UNITED NATIONS – U.N. Secretary-General Ban Ki-moon raised the possibility Tuesday that the conflict-wracked Central African Republic could be divided as a result of sectarian brutality, and called for a robust international mission, including a possible U.N. peacekeeping force, to avoid mass atrocities.
Ban’s comments marked the first time the U.N. chief has raised the possibility of the impoverished country being divided into Christian and Muslim regions. He coupled it with a warning that the international response doesn’t yet match the gravity of the situation and a plea for global action in the face of escalating sectarian killings and widespread lawlessness.
Ban announced that he is sending Assistant Secretary-General for Peacekeeping Edmond Mulet to the country to consult with the African Union about potentially transforming the existing African force into a U.N. peacekeeping force. He also called on the European Union to accelerate deployment of its military operations, and said he had spoken to French Foreign Minister Laurent Fabius, asking France to consider deploying additional troops.
France has sent 1,600 troops to its former colony to bolster nearly 6,000 peacekeepers from African nations working to stabilize the country, which has been in chaos since a March 2013 coup.
The EU mission, expected to comprise 500 to 600 troops, will be deployed to guard the airport in the capital, Bangui, where 100,000 people have taken refuge. French Ambassador Gerard Araud has said this will free up French troops to move beyond the airport and take up security operations in Bangui and beyond.
More than 1,000 people have been killed and nearly 1 million forced from their homes in the Central African Republic (CAR) since December, in violence that has pitted Christians and Muslims against each other.
Ban warned that the situation is worsening.
“Both Muslims and Christians have been murdered and forced to flee their homes,” the secretary-general said. “The sectarian brutality is changing the country’s demography. The de facto partition of the CAR is a distinct risk.”
He urged the international community to support the AU force and urged other countries to contribute troops as well to help stabilize the country.
“We cannot just continue to say ‘never again.’ This, we have said so many times,” Ban said. “We must act concertedly and now to avoid continued atrocities on a massive scale.”
U.S. Assistant Secretary for African Affairs Linda Thomas-Greenfield said Tuesday that additional troops are needed in CAR to address “the very complex security situation.” American military involvement has largely been limited to airlifting in Burundian and Rwandan peacekeepers.
The secretary-general is expected to report to the U.N. Security Council in late February or early March with recommendations for turning the AU force into a better equipped and financed U.N. peacekeeping operation. According to U.N. diplomats, the African Union wanted to remain in charge of peacekeeping efforts for a year, but it is likely to come under pressure to let the U.N. take over due to worsening conditions on the ground.
Ban cautioned that even if the change to a U.N. peacekeeping force “looks increasingly necessary, it would take time for it to happen.” Normally, it takes at least five or six months to get a U.N. peacekeeping force — in this case probably at least 10,000 troops — on the ground.

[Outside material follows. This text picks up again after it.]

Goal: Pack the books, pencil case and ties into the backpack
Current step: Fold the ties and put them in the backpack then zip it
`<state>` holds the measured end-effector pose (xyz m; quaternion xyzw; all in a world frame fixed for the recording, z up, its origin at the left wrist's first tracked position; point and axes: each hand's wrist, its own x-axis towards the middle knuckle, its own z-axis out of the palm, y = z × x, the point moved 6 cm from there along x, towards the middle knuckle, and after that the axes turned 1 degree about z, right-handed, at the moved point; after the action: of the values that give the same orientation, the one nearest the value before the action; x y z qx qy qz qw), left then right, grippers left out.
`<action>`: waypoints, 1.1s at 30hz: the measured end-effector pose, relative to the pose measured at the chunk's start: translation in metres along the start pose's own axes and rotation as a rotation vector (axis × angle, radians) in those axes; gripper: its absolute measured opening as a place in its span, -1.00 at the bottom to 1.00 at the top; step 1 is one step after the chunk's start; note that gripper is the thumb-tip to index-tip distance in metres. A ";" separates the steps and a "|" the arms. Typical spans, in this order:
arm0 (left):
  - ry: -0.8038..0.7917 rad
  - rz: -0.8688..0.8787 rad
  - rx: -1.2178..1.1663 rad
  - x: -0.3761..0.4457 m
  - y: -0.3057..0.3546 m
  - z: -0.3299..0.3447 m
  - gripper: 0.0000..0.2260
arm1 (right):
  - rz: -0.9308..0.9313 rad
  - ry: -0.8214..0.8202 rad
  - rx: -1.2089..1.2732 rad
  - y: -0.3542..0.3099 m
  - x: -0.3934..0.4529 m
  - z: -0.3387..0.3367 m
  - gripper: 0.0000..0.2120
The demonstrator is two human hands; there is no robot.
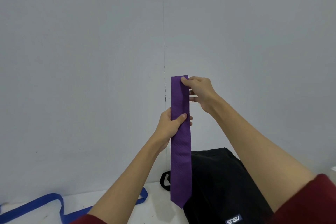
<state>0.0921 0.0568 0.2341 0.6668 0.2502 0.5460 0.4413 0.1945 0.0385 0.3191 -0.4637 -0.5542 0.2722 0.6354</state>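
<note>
While the purple tie hangs upright in front of the grey wall, the right hand pinches its folded top edge between thumb and fingers, and the left hand grips it lower down, thumb across the front and fingers curled behind. The tie's pointed tip dangles just in front of the black backpack, which stands on the white table against the wall. A blue tie lies in loose bends on the table, left of the backpack.
</note>
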 end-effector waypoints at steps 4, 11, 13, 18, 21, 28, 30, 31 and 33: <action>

Activists in CAR have long called for a U.N. force, believing that it will be better equipped and include a police contingent that could help secure Bangui.
Stopping the violence will involve intervening in rapidly deteriorating mob situations and traveling into some of the most remote corners of Africa.
The sectarian nature of the conflict is an especially touchy subject.
Whether U.N. troops could do what the French — who are far more aggressive — have not been able to do in restoring law and order is also a question mark. Observers recall, for example, U.N. peacekeepers allowing M23 rebels to march into Goma, the main city in eastern Congo, in 2012.